Мы остановились на постоялом дворе, чтобы отдохнуть и поесть, и был уже вечер, когда мы вступили в улицы.
Мари указала на прохожего:
— Рампай разбогател на войне.
Затем прошла и скрылась за углом женщина в развевающемся платье, белом с голубым.
— Антони Верон. Она была в Красном Кресте. Получила орден.
— А-а! — говорю я. — Все изменилось.

 

Дом уже виден. Расстояние от угла улицы до дому кажется мне более коротким, чем полагалось бы. Площадь кончается внезапно: она не так широка, как в действительности. Воспоминания прошлого тоже как будто сузились.
Дом, комнаты. Я поднялся и спустился по лестнице, оберегаемый Мари. Я узнал все вещи: я узнал даже те, которых не видел. В нависающей ночи никого, кроме нас двоих, как будто люди сговорились не показываться возвратившемуся человеку.

 

— Вот мы и дома, — говорит наконец Мари.
Садимся друг против друга.
— Что же будем делать?
— Жить…
— Жить…
Я думаю. Она поглядывает на меня украдкой, с тем затаенным выражением тревоги, которое меня подавляет. Я замечаю, с какой настороженностью она на меня смотрит. Мне даже показалось, что глаза у нее красные от слез. А я, я думаю о жизни в госпитале, откуда я вышел, о серой улице и о простоте вещей.
* * *
Один день уже прошел. В один день восстановилось все прошлое. Я снова стал тем, чем я был. Как будто ничего не случилось. Только я еще не так силен и не так спокоен, как прежде.
Но истина еще проще, чем раньше.
Я узнаю от Мари об одном, о другом расспрашиваю.
Мари говорит:
— Ты все спрашиваешь: «Почему?» — как ребенок.

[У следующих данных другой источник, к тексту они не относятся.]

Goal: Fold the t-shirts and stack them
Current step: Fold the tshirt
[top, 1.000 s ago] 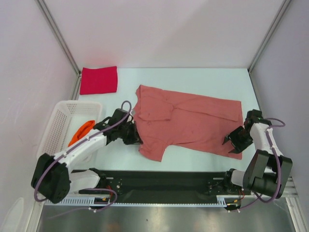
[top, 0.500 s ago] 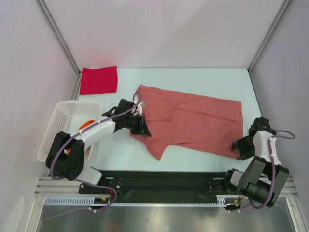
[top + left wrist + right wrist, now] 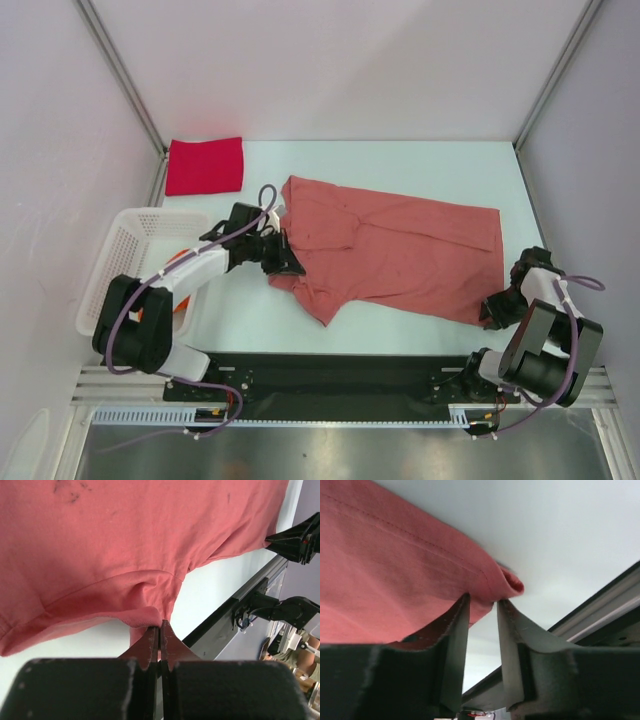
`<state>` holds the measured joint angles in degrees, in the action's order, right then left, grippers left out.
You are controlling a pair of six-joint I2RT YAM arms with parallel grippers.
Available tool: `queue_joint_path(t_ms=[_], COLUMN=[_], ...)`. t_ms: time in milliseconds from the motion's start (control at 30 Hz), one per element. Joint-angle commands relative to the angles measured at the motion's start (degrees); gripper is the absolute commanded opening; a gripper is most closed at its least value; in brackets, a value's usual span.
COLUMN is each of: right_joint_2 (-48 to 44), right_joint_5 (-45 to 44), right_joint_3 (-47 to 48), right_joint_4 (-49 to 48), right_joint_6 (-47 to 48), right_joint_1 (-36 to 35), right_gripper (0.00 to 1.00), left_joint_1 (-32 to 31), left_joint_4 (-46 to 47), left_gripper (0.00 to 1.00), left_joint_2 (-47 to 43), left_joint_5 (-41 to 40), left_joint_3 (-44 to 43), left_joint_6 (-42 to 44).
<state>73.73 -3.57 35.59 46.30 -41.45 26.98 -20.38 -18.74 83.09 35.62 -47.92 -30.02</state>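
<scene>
Both arms have shifted since a second ago: the left has moved up the shirt's left edge, and the right has dropped to its lower-right corner. The salmon-pink t-shirt (image 3: pixel 400 255) lies spread across the middle of the pale surface (image 3: pixel 420 165), rumpled at left. The crimson t-shirt (image 3: pixel 204 165) sits folded at upper left, above the basket (image 3: pixel 120 250). The left hand (image 3: pixel 160 626) is clamped tight on a bunched fold. The right hand (image 3: pixel 482 602) stands partly apart astride the hem corner. So shallow a bite could slip on lifting and skew the fold.
</scene>
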Motion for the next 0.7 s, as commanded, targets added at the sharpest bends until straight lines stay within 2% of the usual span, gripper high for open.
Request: queue_joint_path(t_ms=[0, 133, 267, 367, 500, 667], right_joint_2=[2.2, 1.15, 0.27, 2.46, 8.0, 14.94], right_joint_5=[-0.82, -3.97, -10.04, -8.65, -8.64, -6.54], right_joint_3=[-1.05, 0.26, 3.51, 5.18, 14.05, 23.02], right_joint_4=[-6.75, -1.67, 5.01, 4.59, 5.55, 6.08], right_joint_6=[-0.47, -3.8, -4.78, -3.82, 0.14, 2.51], right_joint_1=[-0.35, -4.56, -6.15, -6.85, -5.28, -5.1], right_gripper=[0.3, 0.0, 0.0, 0.0, 0.0, 0.0], left_joint_1=[-0.27, -0.97, -0.98, -0.98, -0.98, -0.8], left_joint_4=[0.55, 0.2, 0.37, 1.34, 1.43, 1.95], left_gripper=[0.0, 0.0, 0.0, 0.01, 0.0, 0.0], left_joint_2=[-4.16, -7.58, -12.5, -14.27, -11.72, -1.54], left_joint_5=[-0.81, -2.56, -5.73, -7.49, -9.42, -10.83], left_joint_3=[0.46, 0.72, 2.39, 2.84, -3.57, -16.64], left_joint_6=[-2.06, -3.99, -6.1, -7.24, -7.07, -6.54])
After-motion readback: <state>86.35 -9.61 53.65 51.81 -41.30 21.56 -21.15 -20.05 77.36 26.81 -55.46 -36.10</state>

Говорю я все же немного… Зато Мари усердствует: ее, видимо, пугает мое молчание, и один раз, когда я долго молчал, сидя рядом с ней, она вдруг закрыла лицо руками и спросила сквозь слезы:
— Что с тобой?
Я колеблюсь.
— Мне кажется, — говорю наконец вместо ответа, — я вижу вещи, как они есть.

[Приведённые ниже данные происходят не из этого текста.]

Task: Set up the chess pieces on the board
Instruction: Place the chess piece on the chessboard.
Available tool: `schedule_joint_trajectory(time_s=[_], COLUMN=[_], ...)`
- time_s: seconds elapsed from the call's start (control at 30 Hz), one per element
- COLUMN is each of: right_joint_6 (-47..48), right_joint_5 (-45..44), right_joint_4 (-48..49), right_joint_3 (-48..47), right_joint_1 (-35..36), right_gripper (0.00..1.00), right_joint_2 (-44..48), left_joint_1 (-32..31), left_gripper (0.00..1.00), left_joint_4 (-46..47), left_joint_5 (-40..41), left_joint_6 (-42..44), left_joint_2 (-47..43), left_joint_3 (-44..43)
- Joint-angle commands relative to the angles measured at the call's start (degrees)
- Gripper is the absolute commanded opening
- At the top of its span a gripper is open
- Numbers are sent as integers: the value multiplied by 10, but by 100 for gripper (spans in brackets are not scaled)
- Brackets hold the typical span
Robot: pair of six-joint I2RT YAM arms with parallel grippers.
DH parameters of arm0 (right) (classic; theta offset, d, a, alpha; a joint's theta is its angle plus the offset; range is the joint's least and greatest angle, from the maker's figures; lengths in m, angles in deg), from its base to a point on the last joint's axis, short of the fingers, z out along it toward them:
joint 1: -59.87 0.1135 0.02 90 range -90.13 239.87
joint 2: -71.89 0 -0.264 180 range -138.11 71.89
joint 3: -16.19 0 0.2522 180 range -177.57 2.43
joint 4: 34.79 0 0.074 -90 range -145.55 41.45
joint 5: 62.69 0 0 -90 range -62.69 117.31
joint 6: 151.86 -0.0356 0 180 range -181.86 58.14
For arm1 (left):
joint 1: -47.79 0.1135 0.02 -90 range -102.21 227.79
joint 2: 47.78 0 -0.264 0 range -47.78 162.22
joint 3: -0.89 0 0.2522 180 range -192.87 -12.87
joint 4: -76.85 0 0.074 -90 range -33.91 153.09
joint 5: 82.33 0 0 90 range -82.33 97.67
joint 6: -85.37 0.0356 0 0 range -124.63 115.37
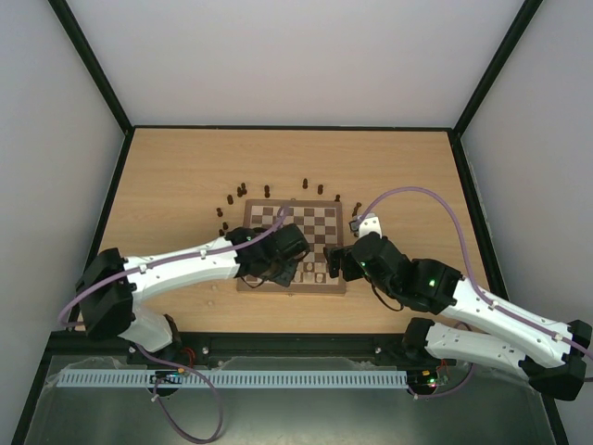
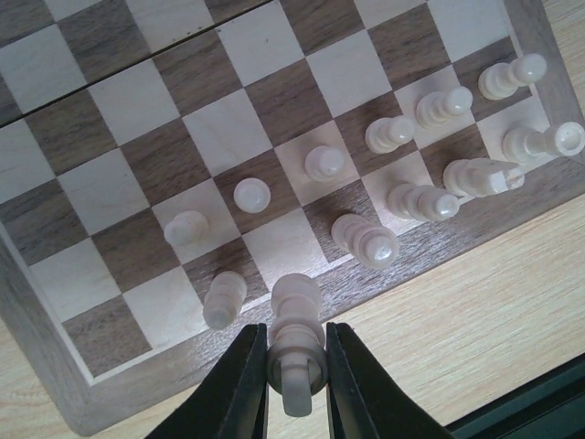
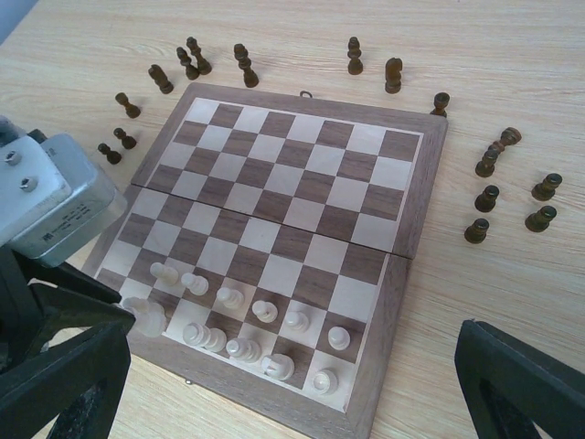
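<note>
The board [image 1: 310,221] lies mid-table. Several pale cream chess pieces [image 3: 265,311] stand in its two nearest rows [image 2: 324,163]. Dark brown pieces [image 3: 242,64] lie scattered on the table round the far and side edges [image 1: 243,190]. My left gripper [image 2: 297,366] is shut on a cream piece [image 2: 297,315], held upright over the board's near border [image 2: 137,384] beside the back row. That held piece [image 3: 146,315] also shows at the board's near left corner. My right gripper [image 3: 292,375] stands open and wide by the board's near right corner [image 1: 338,264], holding nothing.
The light wooden tabletop [image 1: 176,167] is framed by black rails and white walls. A perforated white strip [image 1: 232,378] runs along the near edge. Purple cables [image 1: 417,195] loop over both arms. The left arm's grey wrist block [image 3: 46,201] sits close to the right camera.
</note>
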Motion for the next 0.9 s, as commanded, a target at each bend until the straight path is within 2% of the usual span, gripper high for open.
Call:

— Бедный мой! — говорит Мари.
И снова плачет.
Я тронут этой тревожной печалью. Это правда, — вокруг меня все стало видимым, как бы обнаженным. Я утерял тайну, усложнявшую жизнь. Нет у меня больше обольщений, искажающих и заслоняющих вещи, нет этой запальчивости отваги слепца, этого безрассудства, которое нас бросает из часа в час, изо дня в день.

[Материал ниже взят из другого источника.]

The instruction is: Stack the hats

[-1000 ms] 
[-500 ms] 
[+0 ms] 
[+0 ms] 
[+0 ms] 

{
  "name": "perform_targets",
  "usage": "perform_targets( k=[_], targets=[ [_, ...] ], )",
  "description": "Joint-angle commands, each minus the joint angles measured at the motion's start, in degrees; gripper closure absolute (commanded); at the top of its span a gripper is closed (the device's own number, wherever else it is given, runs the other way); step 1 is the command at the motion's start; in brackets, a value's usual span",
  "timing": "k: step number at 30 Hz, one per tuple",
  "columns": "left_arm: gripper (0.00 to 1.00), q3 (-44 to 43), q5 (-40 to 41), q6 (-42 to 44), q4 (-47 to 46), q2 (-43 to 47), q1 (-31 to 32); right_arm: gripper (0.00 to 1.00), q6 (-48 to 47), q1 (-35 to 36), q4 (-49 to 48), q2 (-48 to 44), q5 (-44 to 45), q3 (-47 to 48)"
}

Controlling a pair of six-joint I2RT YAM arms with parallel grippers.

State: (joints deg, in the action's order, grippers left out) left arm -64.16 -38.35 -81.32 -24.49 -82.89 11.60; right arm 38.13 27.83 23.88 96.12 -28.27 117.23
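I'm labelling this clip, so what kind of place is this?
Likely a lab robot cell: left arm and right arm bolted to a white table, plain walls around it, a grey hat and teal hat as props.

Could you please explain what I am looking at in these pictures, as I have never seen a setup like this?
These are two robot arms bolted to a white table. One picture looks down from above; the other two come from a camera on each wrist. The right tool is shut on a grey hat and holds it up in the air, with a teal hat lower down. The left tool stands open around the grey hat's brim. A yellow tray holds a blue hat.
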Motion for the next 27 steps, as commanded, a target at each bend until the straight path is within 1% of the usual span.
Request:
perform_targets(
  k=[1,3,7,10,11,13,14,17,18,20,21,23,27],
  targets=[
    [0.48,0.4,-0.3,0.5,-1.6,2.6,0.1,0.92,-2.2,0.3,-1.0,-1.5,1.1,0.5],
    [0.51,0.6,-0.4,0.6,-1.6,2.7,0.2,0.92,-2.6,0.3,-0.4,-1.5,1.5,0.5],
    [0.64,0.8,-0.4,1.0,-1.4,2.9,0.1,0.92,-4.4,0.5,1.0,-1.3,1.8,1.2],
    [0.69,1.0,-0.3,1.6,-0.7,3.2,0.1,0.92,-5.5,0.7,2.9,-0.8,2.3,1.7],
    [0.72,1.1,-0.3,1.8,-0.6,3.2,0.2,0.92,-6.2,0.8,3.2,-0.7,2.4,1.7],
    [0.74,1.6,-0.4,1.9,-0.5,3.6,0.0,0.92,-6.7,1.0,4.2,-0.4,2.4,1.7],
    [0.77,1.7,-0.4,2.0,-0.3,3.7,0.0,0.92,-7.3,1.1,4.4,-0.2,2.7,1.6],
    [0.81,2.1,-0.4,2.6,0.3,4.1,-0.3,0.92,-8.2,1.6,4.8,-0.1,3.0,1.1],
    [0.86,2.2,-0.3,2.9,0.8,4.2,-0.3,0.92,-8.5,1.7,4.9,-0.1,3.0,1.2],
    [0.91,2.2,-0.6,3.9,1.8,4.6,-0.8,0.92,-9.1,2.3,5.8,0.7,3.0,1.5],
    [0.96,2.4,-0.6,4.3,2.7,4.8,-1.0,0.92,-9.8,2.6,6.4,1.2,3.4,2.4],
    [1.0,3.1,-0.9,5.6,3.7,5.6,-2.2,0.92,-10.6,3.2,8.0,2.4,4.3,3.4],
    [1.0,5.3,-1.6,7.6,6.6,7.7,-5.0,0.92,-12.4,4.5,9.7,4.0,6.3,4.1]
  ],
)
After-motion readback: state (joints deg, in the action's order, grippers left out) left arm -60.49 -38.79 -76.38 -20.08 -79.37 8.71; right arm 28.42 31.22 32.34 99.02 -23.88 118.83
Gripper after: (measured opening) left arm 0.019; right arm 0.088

И все же я снова начинаю жизнь с того места, где оставил ее. Я на ногах и крепну с каждым днем. Я принадлежу не к тем, кто кончает жизнь, а к тем, кто ее начинает.
* * *
Я крепко спал один в нашей кровати.
На другой день утром я увидел Крийона, торчавшего в комнате внизу. Он протянул мне руки, затараторил. После поздравлений он залпом выпаливает:
— Знаете, что произошло в совете? Вон там, возле местечка по прозванию Январь, есть спуск, а где он расширяется, стоит сторожка и газовый фонарь, об этот фонарь все велосипедисты разбивают носы; еще на днях один такой ротозей наткнулся на него, а другой — так и не выяснилось, кто это был, раскроил себе череп и умер. Рядом с этим фонарем, искалеченным велосипедистами, надумали вывесить дощечку с надписью, да разве дощечками здесь поможешь! Вы догадываетесь, в чем тут дело? Это просто-напросто подвох: хотят насолить мэру…
Слова Крийона рассеиваются. Я отрешаюсь от этого жалкого хлама, как только он мне его преподносит. Я не могу ему ответить, когда он замолкает и смотрит на меня, как и Мари. Я говорю: «А-а!» Он кашляет, чтобы не смущать меня. Скоро он уходит.
Приходят другие порассказать о своих делах, о ходе событий в квартале. Шум в ушах. Такой-то убит, тот стал офицером, тот в канцелярии. А этот здесь, разбогател. Ну, а как на войне?
Меня окружают; лица у всех вопрошающие. Однако я сам, еще больше, чем они, — огромный вопрос.